Knowing that fans of the book would be our biggest advocates, we created unique narrative extensions that begged the audience to ride with us by adopting the persona of the evil corporation Psychasec. Assets promised users that they could transfer their consciousness into an entirely new body. This lead up to Netflix's Psychasec booth at CES, the most buzzed about booth of the conference with many thinking that Psychasec was a real company.
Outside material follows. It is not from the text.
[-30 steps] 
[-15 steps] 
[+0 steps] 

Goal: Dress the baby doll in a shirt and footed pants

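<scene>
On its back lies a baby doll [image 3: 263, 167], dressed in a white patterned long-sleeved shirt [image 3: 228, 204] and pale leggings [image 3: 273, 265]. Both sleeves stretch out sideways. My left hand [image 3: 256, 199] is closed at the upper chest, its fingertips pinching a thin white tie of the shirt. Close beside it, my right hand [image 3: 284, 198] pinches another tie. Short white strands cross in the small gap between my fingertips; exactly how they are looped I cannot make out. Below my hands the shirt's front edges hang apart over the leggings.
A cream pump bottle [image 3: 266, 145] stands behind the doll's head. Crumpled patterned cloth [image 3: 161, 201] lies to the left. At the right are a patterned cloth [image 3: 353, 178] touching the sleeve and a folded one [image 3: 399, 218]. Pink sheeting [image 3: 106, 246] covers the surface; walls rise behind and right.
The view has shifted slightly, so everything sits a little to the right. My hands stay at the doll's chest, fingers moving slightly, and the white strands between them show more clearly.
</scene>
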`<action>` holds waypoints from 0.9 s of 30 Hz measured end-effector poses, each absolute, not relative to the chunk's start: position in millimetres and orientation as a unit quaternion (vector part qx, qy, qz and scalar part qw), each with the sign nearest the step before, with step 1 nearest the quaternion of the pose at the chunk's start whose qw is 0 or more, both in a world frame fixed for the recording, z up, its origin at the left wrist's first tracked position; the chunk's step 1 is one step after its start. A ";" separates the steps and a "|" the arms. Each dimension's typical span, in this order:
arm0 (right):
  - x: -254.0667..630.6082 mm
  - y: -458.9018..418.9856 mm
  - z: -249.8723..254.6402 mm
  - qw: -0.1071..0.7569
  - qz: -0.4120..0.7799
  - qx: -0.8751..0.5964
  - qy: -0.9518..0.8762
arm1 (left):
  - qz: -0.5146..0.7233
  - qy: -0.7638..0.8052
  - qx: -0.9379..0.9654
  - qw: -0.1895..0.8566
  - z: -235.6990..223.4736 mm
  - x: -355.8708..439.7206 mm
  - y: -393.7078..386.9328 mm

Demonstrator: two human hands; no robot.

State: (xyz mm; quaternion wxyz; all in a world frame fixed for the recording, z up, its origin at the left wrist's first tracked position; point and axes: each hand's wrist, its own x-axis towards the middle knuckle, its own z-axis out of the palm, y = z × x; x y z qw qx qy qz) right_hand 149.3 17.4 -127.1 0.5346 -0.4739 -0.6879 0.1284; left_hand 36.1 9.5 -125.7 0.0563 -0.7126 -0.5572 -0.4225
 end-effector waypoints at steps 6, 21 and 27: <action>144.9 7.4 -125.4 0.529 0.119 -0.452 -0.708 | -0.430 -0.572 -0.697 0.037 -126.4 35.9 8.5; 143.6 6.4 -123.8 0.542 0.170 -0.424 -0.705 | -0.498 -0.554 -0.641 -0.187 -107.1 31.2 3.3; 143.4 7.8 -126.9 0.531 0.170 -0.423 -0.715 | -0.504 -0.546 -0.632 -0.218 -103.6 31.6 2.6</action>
As a hard R sci-fi show, Altered Carbon fans were among the most savvy of internet users discovering every easter-egg hidden in flash frames, layered files, and corners of the web. Our Instagram established the first ever campaign to be driven through IG stories first – with all content premiering on stories and getting posted to the feed 24 hours later. After launch, strategy shifted to speak to fans how they were speaking about the show to encourage engagement and sharing. We threw branding out the window with a series of memes and funny videos that fans loved to share on their timelines. We sparked debate by presenting fans with hypothetical situations, dark posted personality quizzes, and alignment charts from the world of the show.
We raised so many questions about Altered Carbon that fans couldn't help but dig deeper, having it end up being the 2nd most Google searched television show of 2018 in the WORLD. When all was said and done, we amassed 150k followers across social, including 18K followers in our /r/alteredcarbon subreddit while driving 803K engagements resulting in a 398.5M impressions across the internet – numbers worth shedding a sleeve over.